# What the task requires:
Verbatim copy, images omitted: return the full listing.

= Beginning of Section =

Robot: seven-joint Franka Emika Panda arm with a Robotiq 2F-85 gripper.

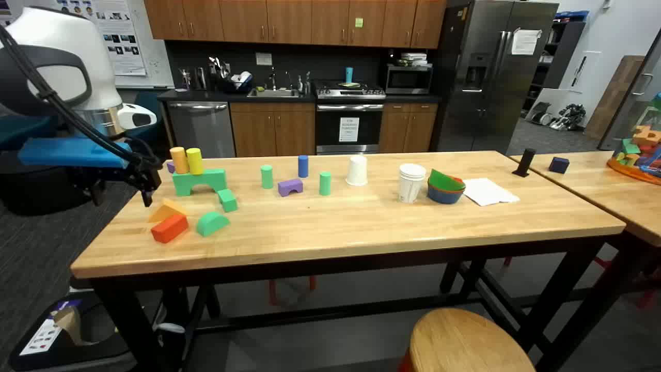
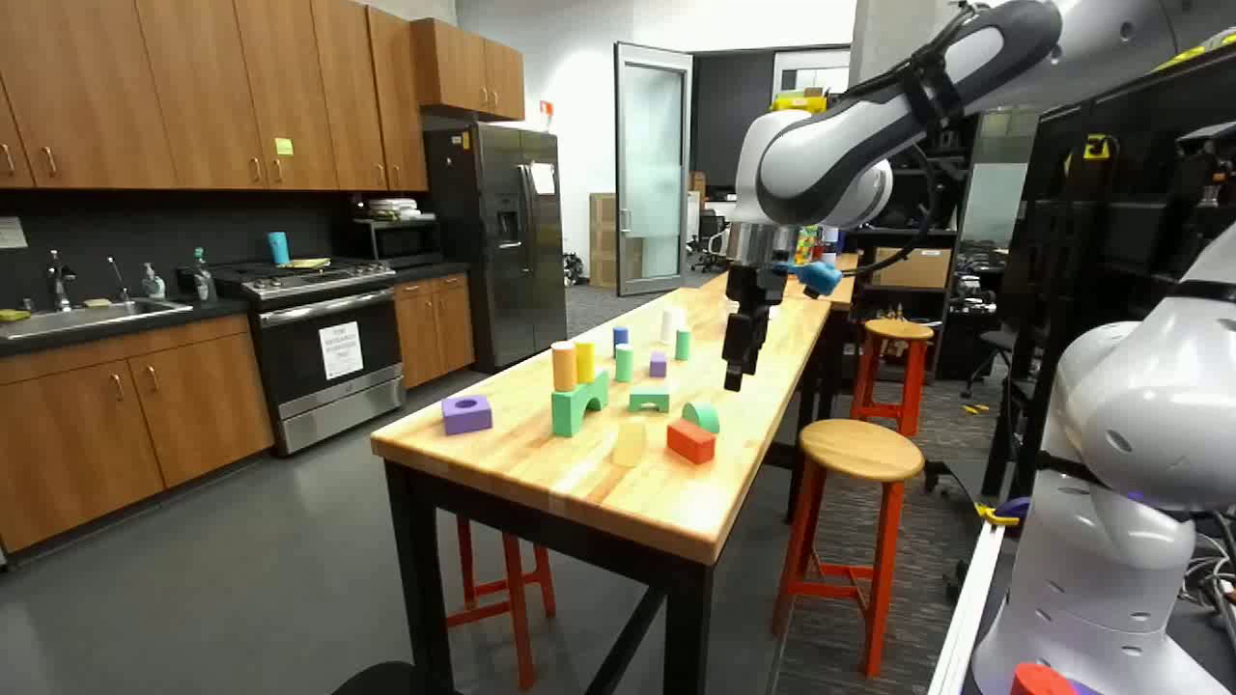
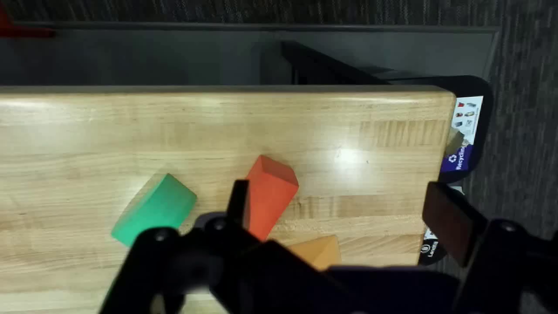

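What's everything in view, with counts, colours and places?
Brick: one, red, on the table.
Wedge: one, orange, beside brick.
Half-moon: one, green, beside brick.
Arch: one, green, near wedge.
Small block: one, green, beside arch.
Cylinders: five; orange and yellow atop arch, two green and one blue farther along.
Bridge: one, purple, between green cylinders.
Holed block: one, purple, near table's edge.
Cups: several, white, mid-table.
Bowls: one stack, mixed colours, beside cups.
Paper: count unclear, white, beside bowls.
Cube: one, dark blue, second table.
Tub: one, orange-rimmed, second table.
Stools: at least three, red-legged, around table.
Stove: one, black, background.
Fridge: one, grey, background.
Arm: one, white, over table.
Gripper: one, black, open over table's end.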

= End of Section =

# Answer section:
Robot: seven-joint Franka Emika Panda arm with a Robotiq 2F-85 gripper.


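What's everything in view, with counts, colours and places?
Brick: one, red, on the table.
Wedge: one, orange, beside brick.
Half-moon: one, green, beside brick.
Arch: one, green, near wedge.
Small block: one, green, beside arch.
Cylinders: five; orange and yellow atop arch, two green and one blue farther along.
Bridge: one, purple, between green cylinders.
Holed block: one, purple, near table's edge.
Cups: several, white, mid-table.
Bowls: one stack, mixed colours, beside cups.
Paper: count unclear, white, beside bowls.
Cube: one, dark blue, second table.
Tub: one, orange-rimmed, second table.
Stools: at least three, red-legged, around table.
Stove: one, black, background.
Fridge: one, grey, background.
Arm: one, white, over table.
Gripper: one, black, open over table's end.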

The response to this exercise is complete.